TASK GOAL
Could you restate the entries below word for word and leave the images out?

EXTRACTED ENTRIES
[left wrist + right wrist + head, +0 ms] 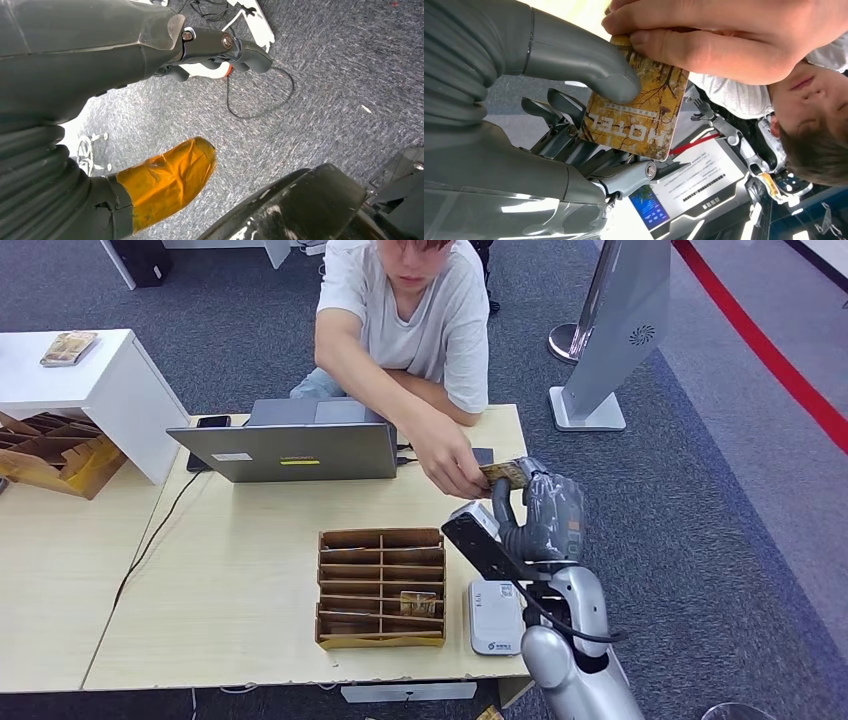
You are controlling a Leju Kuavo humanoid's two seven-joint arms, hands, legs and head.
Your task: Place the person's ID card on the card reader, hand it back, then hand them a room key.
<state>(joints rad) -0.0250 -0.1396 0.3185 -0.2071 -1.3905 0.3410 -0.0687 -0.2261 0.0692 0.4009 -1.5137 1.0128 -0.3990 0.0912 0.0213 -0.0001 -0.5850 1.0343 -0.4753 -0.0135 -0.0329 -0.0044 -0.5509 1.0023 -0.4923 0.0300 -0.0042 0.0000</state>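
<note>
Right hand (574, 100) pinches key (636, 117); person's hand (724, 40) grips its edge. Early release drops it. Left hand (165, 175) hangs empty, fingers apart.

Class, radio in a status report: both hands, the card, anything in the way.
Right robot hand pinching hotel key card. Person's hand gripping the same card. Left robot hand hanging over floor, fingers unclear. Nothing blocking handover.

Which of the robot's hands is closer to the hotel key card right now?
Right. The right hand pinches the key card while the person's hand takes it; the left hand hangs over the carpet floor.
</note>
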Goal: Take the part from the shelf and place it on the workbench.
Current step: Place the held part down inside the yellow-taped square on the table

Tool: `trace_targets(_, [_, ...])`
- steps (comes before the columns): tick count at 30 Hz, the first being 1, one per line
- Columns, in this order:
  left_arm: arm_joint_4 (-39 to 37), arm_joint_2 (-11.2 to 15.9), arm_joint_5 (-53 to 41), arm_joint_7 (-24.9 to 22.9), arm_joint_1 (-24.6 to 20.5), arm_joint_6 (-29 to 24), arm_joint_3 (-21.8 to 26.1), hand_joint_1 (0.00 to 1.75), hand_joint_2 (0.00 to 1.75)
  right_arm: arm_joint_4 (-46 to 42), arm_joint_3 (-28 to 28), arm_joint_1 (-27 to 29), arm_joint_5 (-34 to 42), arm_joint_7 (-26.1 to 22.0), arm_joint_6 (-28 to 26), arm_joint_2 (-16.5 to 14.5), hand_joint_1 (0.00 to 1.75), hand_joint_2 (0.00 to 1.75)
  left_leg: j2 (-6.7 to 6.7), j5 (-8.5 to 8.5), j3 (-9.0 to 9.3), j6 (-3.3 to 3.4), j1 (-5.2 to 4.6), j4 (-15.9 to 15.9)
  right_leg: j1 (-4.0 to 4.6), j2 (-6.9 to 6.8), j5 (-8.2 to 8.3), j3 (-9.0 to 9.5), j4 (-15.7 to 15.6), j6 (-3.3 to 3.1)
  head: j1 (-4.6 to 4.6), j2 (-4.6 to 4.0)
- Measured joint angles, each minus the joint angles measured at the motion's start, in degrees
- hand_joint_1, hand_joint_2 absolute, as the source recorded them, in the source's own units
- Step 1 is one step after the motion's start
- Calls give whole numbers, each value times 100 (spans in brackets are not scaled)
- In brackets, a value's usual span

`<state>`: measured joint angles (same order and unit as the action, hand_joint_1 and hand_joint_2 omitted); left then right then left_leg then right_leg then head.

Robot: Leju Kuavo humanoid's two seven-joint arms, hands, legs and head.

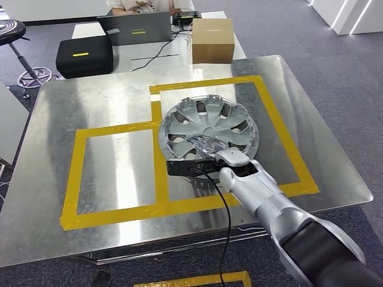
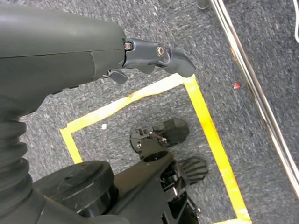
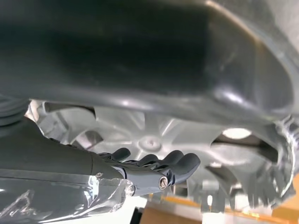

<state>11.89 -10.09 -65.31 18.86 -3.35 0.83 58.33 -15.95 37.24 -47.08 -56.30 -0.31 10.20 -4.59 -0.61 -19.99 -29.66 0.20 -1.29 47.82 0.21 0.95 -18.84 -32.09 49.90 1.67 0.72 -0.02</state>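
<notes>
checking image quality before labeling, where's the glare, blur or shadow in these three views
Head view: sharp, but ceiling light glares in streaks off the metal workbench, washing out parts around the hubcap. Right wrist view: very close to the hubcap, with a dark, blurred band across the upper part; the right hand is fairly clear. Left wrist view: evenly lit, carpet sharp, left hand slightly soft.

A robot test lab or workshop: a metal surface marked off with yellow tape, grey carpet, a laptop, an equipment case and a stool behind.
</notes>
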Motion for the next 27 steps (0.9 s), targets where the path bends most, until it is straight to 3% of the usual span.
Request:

THE ANSWER
[left wrist + right wrist + head, +0 ms] 
You are controlling a Leju Kuavo humanoid's two seven-joint arms, hands, legs and head.
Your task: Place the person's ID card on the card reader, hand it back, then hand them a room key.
<state>(joints rad) -0.0250 -0.1396 0.3185 -0.2071 -1.3905 0.3410 -0.0687 -0.2261 0.0692 0.4009 -1.5137 1.0128 -0.3990 0.0912 0.0213 -0.0001 -0.5850 1.0343 -0.4753 -0.0135 -0.0329 -0.0044 -0.5509 1.0023 -0.4923 0.0300 -0.0042 0.0000</state>
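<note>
Right hand (574, 100) pinches key (636, 117); person's hand (724, 40) grips its edge. Early release drops it. Left hand (165, 175) hangs empty, fingers apart.

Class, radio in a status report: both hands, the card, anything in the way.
Right robot hand pinching hotel key card. Person's hand gripping the same card. Left robot hand hanging over floor, fingers unclear. Nothing blocking handover.

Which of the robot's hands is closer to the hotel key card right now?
Right. The right hand pinches the key card while the person's hand takes it; the left hand hangs over the carpet floor.
</note>
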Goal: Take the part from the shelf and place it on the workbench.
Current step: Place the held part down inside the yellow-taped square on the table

Tool: `trace_targets(_, [_, ...])`
- steps (comes before the columns): tick count at 30 Hz, the first being 1, one per line
- Columns, in this order:
  left_arm: arm_joint_4 (-39 to 37), arm_joint_2 (-11.2 to 15.9), arm_joint_5 (-53 to 41), arm_joint_7 (-24.9 to 22.9), arm_joint_1 (-24.6 to 20.5), arm_joint_6 (-29 to 24), arm_joint_3 (-21.8 to 26.1), hand_joint_1 (0.00 to 1.75), hand_joint_2 (0.00 to 1.75)
  right_arm: arm_joint_4 (-46 to 42), arm_joint_3 (-28 to 28), arm_joint_1 (-27 to 29), arm_joint_5 (-34 to 42), arm_joint_7 (-26.1 to 22.0), arm_joint_6 (-28 to 26), arm_joint_2 (-16.5 to 14.5), hand_joint_1 (0.00 to 1.75), hand_joint_2 (0.00 to 1.75)
  left_leg: j2 (-6.7 to 6.7), j5 (-8.5 to 8.5), j3 (-9.0 to 9.3), j6 (-3.3 to 3.4), j1 (-5.2 to 4.6), j4 (-15.9 to 15.9)
  right_leg: j1 (-4.0 to 4.6), j2 (-6.9 to 6.8), j5 (-8.2 to 8.3), j3 (-9.0 to 9.5), j4 (-15.7 to 15.6), j6 (-3.3 to 3.1)
  head: j1 (-4.6 to 4.6), j2 (-4.6 to 4.0)
- Measured joint angles, each minus the joint angles measured at the motion's start, in degrees
- hand_joint_1, hand_joint_2 absolute, as the source recorded them, in the source's own units
- Step 1 is one step after the motion's start
- Calls give whole numbers, each value times 100 (spans in brackets are not scaled)
- In brackets, a value's usual span

`<state>`: measured joint angles (same order and unit as the action, hand_joint_1 and hand_joint_2 omitted); left then right then left_leg then right_leg then head.

Robot: Leju Kuavo humanoid's two seven-joint arms, hands, legs and head.


<state>11.89 -10.09 -65.31 18.86 -3.35 0.83 58.33 -15.95 37.24 -47.08 -56.30 -0.31 10.20 -4.59 -0.61 -19.99 -29.66 0.20 -1.29 47.82 0.21 0.95 -18.84 -32.09 49.90 1.67 0.72 -0.02</state>
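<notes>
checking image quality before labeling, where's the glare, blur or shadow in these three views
Head view: sharp, but ceiling light glares in streaks off the metal workbench, washing out parts around the hubcap. Right wrist view: very close to the hubcap, with a dark, blurred band across the upper part; the right hand is fairly clear. Left wrist view: evenly lit, carpet sharp, left hand slightly soft.

A robot test lab or workshop: a metal surface marked off with yellow tape, grey carpet, a laptop, an equipment case and a stool behind.
</notes>
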Motion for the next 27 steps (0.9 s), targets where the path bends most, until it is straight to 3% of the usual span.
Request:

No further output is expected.